▸ Problem requirements
The listing is to be repeated exactly, and its pictures are to be left out.

● ● ● ●

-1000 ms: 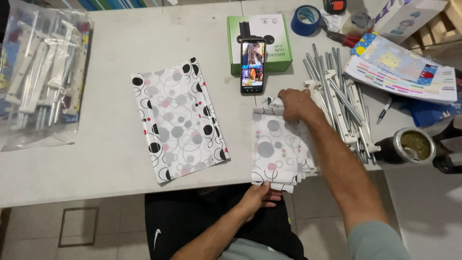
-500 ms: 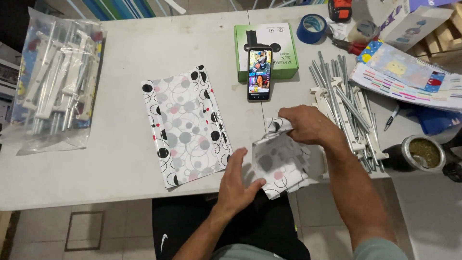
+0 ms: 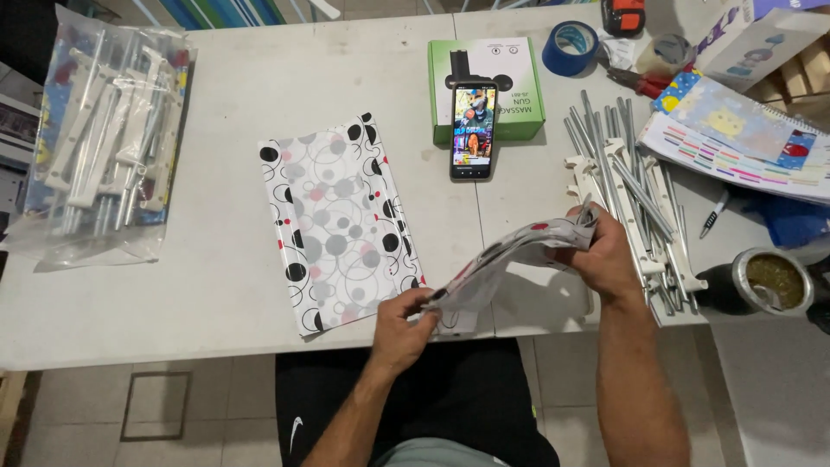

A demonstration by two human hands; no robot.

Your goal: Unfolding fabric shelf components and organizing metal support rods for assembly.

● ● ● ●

▸ Result of this exercise
-1000 ms: 
-500 ms: 
+0 ms: 

A demonstration by two human hands; no robot.

Your goal: Unfolding fabric shelf components and organizing metal support rods for assembly.

Exercise complete, with nothing further to add.